Mendagri Tito: Inflasi Rendah Bisa Jadi Ancaman Bagi Petani dan Nelayan

JurnalPatroliNews – Jakarta – Dalam Rapat Koordinasi Pengendalian Inflasi Tahun 2025 yang digelar pada Senin (21/4/2025), Menteri Dalam Negeri Tito Karnavian mengingatkan bahwa tren inflasi yang terkendali tidak selalu menjadi kabar baik bagi semua pihak, terutama bagi para produsen dalam negeri seperti petani dan nelayan.

Tito menyampaikan bahwa per Maret 2025, tingkat inflasi tahunan Indonesia berada di angka 1,03% (YoY), sementara secara bulanan tercatat 1,65% (MtM). Meskipun angka ini menunjukkan peningkatan dari bulan sebelumnya yang mengalami deflasi sebesar -0,09%, menurut Tito, kondisi inflasi masih dalam batas aman.

“Target inflasi nasional kita berada di kisaran 2,5% plus minus 1%. Jadi kalau sekarang di angka 1,03%, itu masih aman dan menguntungkan bagi konsumen,” jelasnya melalui siaran di kanal YouTube Kemendagri.

Namun, ia menegaskan bahwa inflasi rendah ini bisa menjadi pedang bermata dua. Tito menyoroti situasi kelebihan pasokan hasil pertanian akibat panen raya yang menyebabkan harga jual anjlok, yang tentu merugikan produsen.

“Panen besar terjadi di sektor beras dan jagung.
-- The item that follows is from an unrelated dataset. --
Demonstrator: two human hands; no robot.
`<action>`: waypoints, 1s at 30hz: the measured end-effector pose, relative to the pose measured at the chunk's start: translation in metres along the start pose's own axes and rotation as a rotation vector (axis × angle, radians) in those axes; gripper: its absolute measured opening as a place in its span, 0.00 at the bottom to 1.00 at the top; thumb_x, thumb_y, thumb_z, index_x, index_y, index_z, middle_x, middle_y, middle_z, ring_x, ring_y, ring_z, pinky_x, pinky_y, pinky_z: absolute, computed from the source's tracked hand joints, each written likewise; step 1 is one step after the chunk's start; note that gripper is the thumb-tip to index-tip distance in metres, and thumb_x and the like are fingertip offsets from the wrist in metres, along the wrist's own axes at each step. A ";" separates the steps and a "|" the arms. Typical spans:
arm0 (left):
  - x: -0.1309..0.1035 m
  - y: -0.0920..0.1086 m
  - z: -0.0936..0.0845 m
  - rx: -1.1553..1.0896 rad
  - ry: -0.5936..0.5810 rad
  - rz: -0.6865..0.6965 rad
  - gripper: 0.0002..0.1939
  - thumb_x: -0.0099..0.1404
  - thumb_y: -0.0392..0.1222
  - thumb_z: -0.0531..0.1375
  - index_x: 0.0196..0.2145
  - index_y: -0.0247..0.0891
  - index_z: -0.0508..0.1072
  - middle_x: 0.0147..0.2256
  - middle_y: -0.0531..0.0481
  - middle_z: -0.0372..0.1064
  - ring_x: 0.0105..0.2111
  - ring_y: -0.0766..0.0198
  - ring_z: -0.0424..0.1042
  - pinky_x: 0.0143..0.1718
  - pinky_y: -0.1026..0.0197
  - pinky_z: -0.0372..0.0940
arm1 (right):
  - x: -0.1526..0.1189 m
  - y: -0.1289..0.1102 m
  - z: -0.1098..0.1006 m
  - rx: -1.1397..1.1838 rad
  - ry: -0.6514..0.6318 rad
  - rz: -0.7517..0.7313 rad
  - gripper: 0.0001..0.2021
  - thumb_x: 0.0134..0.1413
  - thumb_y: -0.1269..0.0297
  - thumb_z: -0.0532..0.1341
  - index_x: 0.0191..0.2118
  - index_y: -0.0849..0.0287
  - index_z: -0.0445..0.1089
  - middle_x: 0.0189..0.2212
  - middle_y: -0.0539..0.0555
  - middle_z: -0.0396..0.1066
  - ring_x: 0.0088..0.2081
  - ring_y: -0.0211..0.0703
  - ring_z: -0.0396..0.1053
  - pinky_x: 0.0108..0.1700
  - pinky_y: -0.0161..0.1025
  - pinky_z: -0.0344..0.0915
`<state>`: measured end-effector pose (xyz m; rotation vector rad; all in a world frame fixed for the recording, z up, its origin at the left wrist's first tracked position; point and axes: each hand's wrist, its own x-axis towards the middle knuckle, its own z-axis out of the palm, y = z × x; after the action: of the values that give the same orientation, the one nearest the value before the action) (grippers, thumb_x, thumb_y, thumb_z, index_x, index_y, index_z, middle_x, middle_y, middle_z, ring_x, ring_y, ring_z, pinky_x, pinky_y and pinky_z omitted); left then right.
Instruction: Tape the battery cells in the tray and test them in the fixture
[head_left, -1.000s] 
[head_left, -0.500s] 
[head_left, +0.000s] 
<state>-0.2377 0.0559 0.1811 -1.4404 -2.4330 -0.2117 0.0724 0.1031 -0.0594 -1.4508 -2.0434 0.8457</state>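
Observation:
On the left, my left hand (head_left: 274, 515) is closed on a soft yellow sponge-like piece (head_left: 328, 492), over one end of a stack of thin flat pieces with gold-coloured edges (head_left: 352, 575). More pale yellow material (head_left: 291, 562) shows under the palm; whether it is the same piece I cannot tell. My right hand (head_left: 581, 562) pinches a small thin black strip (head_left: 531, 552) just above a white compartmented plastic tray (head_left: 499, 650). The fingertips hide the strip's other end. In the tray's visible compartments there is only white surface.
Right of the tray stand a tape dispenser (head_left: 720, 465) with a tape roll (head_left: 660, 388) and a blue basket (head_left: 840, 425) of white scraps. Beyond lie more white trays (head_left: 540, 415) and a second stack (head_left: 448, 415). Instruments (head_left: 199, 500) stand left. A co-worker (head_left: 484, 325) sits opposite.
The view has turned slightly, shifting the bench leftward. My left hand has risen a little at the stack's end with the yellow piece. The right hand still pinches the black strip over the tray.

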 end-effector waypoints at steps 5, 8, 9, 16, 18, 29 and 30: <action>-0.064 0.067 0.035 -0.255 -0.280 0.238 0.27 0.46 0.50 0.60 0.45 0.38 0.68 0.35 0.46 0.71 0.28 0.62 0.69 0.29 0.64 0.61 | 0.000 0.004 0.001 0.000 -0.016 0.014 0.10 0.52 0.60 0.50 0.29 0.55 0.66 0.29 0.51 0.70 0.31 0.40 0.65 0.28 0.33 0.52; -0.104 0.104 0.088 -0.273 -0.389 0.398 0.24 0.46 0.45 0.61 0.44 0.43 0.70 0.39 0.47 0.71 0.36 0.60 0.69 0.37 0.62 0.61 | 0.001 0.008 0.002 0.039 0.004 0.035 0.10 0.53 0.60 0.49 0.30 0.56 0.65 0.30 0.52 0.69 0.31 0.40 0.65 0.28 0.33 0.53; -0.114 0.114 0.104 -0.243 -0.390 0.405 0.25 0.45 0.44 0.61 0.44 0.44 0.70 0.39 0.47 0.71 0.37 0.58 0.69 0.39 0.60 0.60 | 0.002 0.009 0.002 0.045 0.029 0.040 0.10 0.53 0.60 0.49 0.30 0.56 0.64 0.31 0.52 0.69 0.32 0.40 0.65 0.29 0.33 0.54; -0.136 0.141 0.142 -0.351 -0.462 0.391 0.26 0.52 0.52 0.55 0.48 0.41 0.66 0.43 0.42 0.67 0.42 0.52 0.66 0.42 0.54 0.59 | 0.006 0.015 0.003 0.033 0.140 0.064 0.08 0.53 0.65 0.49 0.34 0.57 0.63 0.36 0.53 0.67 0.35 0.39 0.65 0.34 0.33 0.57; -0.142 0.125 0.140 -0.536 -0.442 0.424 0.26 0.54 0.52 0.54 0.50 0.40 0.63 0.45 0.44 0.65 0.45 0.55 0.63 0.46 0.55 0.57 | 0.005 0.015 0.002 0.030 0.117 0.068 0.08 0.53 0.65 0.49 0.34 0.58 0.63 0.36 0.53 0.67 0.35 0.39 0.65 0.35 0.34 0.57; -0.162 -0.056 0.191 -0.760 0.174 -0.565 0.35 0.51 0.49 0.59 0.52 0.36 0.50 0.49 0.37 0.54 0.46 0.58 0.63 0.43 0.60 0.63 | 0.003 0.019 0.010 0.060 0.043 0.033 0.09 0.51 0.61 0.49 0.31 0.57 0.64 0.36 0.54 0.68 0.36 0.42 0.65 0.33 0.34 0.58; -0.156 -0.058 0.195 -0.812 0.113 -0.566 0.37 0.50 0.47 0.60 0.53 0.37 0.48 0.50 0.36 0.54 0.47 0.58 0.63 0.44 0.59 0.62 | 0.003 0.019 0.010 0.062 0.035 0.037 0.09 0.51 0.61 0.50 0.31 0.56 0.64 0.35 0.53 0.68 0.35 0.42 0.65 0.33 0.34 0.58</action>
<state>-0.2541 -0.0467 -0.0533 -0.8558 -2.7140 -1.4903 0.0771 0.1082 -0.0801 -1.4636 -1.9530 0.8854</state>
Presiden pun sudah menginstruksikan agar Bulog menyerap gabah dengan harga Rp6.500 dan jagung Rp5.500 per kilogram. Ini bisa membantu petani, asalkan realisasinya konsisten,” kata Tito.

Inflasi Minim: Keuntungan atau Tanda Bahaya?

Tito juga mengulas posisi Indonesia secara global terkait inflasi. Saat ini, Indonesia berada di urutan ke-34 dari 186 negara dengan tingkat inflasi terendah. Meski terkesan positif, ia mengingatkan bahwa inflasi rendah bisa memiliki dua sisi.

“Inflasi rendah bisa berarti suplai mencukupi dan daya beli tinggi, tapi juga bisa mencerminkan lemahnya konsumsi masyarakat karena daya beli menurun tajam,” ujarnya.

Ia mencontohkan kasus di Gaza dan Sri Lanka, di mana harga-harga turun bukan karena kondisi ekonomi membaik, melainkan karena masyarakat tak mampu membeli kebutuhan dasar akibat konflik dan krisis.

“Deflasi tidak selalu baik. Di Gaza, misalnya, harga-harga turun karena perang dan kelaparan. Itu bukan pertanda ekonomi sehat,” tambahnya.

Tito juga menyoroti Daerah Istimewa Yogyakarta (DIY) yang mencatat inflasi sangat rendah bahkan deflasi. Namun ironisnya, pertumbuhan ekonomi daerah tersebut justru terperosok hingga -18,1%.

“Ini harus menjadi pelajaran. Rendahnya inflasi di DIY tidak otomatis berarti kondisi ekonomi bagus. Jika kita lihat lebih dalam, pertumbuhan ekonominya justru negatif tajam, menunjukkan daya beli masyarakat sedang melemah,” pungkasnya.